[About this task]: In the entries below, begin at the line that has "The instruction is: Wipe", stop after the line that has "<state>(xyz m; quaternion", and output those lines exactly with no pictures.

[Task material]:
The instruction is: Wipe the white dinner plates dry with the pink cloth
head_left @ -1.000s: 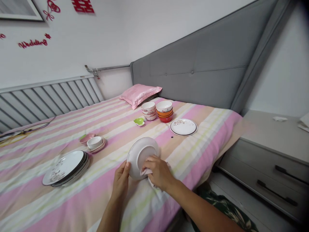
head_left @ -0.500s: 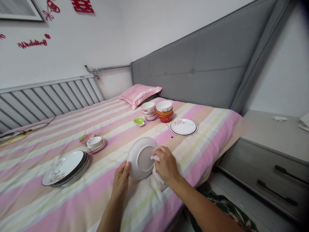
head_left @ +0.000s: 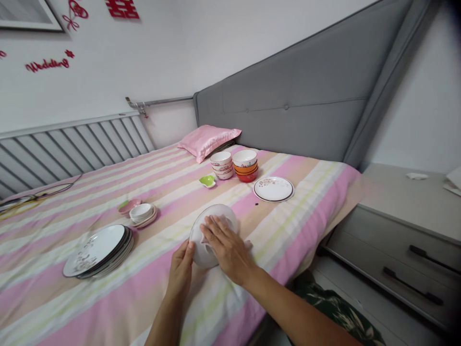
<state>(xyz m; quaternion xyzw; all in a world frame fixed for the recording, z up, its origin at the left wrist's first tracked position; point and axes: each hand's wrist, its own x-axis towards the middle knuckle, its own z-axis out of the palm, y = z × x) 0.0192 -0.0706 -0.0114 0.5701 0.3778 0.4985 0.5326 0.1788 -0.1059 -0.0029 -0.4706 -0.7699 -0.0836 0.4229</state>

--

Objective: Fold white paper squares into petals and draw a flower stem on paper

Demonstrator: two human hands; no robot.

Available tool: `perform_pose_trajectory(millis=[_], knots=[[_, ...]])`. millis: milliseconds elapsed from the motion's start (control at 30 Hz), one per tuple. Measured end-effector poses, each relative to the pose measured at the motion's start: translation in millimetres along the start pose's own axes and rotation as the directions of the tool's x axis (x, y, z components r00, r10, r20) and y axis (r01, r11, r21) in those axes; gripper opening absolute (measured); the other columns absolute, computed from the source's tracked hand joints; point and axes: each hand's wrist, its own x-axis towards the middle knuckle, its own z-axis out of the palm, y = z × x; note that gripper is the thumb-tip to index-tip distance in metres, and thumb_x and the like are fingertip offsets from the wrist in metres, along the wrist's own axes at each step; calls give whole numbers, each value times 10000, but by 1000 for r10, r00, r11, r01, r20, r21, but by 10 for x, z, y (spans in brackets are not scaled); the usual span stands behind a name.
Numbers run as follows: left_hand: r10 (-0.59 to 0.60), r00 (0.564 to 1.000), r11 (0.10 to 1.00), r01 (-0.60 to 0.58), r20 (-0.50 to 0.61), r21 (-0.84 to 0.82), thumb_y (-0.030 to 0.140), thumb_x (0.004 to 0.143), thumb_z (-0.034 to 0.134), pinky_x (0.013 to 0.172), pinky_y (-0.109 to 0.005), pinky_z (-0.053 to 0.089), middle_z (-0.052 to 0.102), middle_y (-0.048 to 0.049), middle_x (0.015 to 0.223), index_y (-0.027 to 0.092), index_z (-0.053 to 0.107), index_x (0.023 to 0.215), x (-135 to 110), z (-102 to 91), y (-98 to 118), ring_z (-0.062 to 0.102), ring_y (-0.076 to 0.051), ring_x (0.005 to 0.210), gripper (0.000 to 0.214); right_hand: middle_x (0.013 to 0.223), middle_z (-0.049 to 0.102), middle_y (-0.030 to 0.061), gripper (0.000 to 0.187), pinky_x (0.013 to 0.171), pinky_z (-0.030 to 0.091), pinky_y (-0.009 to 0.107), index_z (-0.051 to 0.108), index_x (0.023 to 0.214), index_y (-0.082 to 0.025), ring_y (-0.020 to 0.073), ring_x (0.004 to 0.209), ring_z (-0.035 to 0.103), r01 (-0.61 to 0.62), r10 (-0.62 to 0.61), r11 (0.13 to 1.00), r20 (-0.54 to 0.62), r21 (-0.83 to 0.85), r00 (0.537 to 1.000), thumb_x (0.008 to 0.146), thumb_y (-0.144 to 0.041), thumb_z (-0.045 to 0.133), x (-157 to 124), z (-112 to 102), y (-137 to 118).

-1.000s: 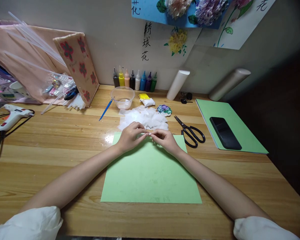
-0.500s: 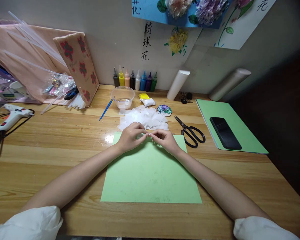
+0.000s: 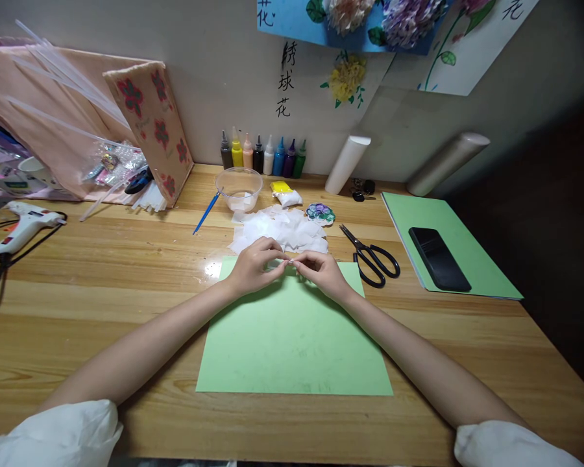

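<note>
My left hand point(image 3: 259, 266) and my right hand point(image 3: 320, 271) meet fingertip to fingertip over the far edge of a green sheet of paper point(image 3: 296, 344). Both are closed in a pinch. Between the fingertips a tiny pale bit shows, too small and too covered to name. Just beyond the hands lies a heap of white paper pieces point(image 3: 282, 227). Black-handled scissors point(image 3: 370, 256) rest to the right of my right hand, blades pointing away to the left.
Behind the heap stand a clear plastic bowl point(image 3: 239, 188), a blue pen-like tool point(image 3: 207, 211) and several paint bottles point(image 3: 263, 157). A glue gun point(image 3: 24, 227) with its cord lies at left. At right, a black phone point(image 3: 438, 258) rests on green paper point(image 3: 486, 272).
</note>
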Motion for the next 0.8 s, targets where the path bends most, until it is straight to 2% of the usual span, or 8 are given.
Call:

[The answer]:
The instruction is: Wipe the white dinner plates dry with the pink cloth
head_left @ -1.000s: 
head_left @ -0.500s: 
head_left @ +0.000s: 
<state>(xyz m; quaternion xyzw; all in a world frame fixed for the recording, z up, its origin at the left wrist's first tracked position; point and axes: each hand's wrist, its own x-axis towards the middle knuckle, its own z-axis out of the palm, y = z × x) 0.0192 -0.0706 -0.0114 0.5701 0.3778 0.4985 0.5326 0.1788 -0.1059 -0.0029 -0.4706 -0.7699 -0.0836 0.4229</state>

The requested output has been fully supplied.